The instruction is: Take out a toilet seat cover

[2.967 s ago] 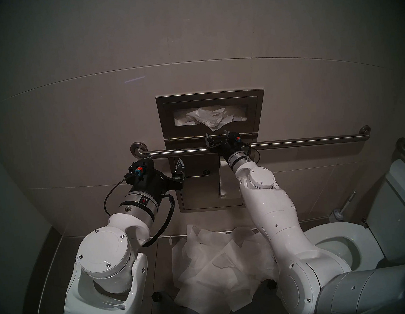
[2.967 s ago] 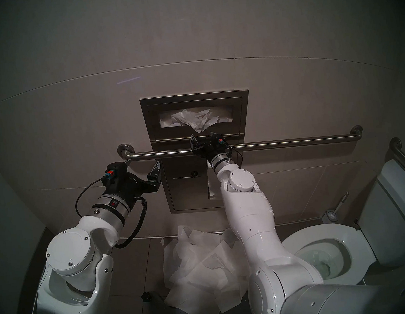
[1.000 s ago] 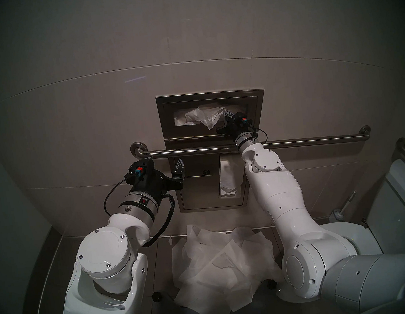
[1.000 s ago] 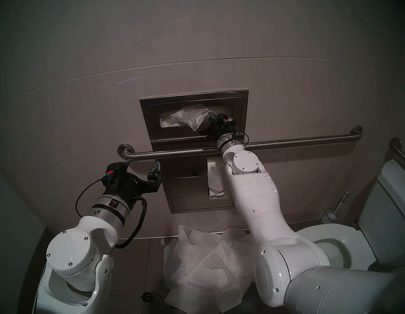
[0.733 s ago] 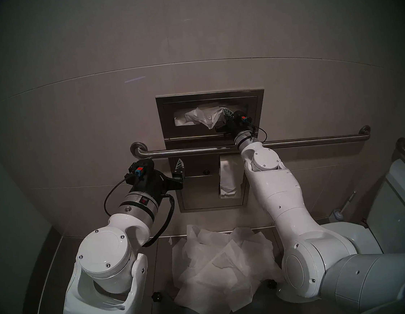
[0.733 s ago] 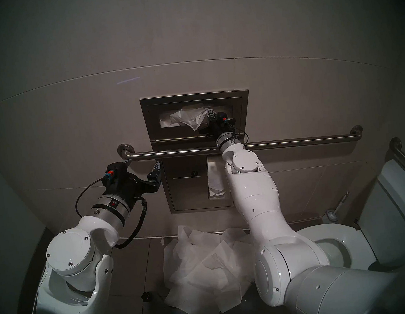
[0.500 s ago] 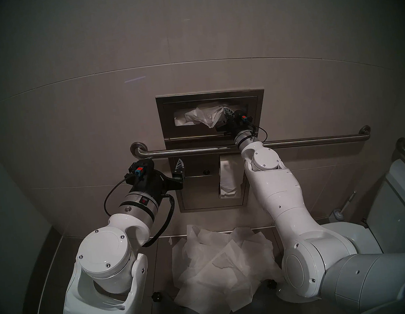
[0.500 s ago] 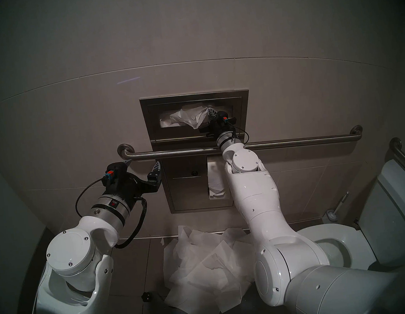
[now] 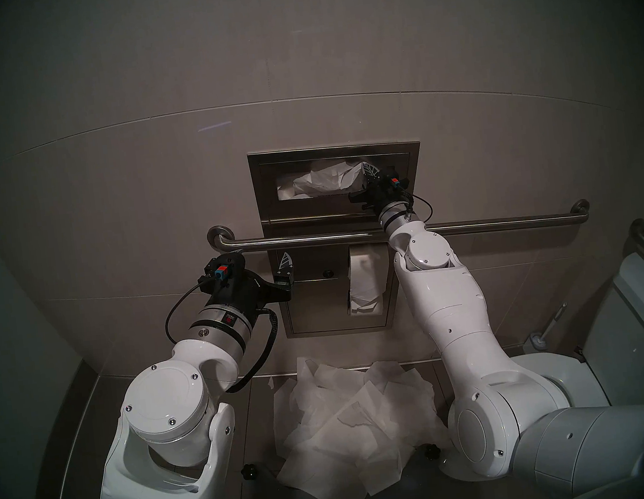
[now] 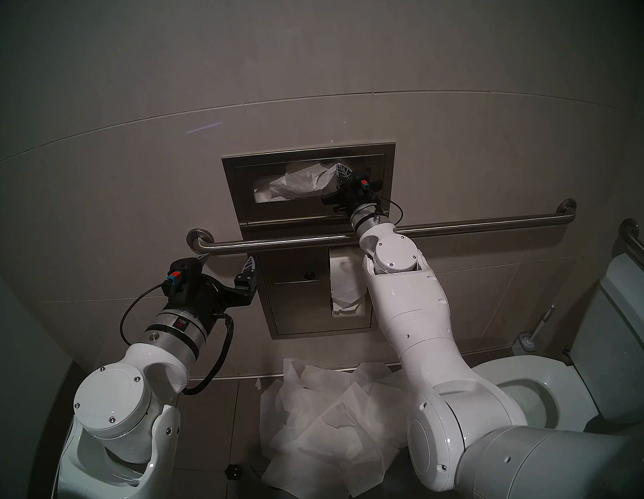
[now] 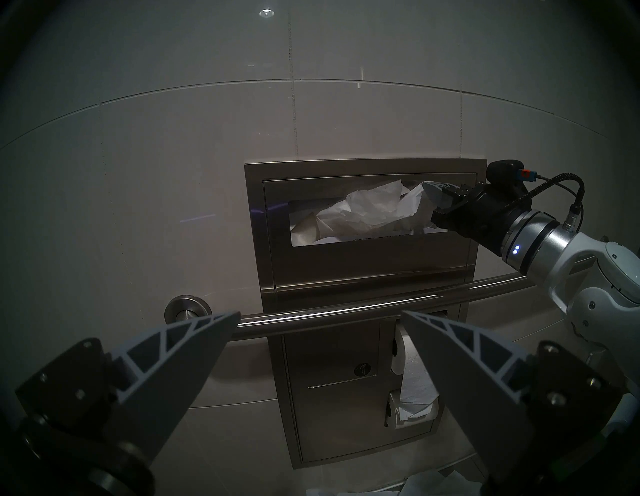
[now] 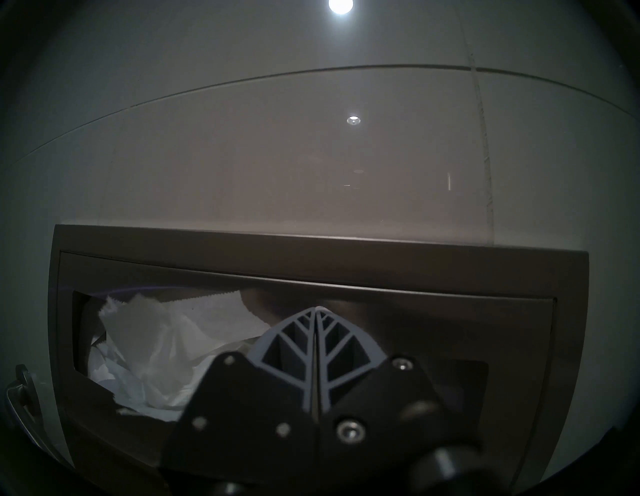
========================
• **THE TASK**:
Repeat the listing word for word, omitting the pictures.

• **YOUR SOLUTION**:
The instruction is: Take out a toilet seat cover

[2.967 s ago] 
[2.967 s ago] 
[1.000 s ago] 
[1.000 s ago] 
[0.733 s ago] 
[0.733 s ago] 
[0.500 s ago] 
[0.500 s ago] 
[now] 
[now] 
[now] 
[now] 

Work on the exercise is now concluded.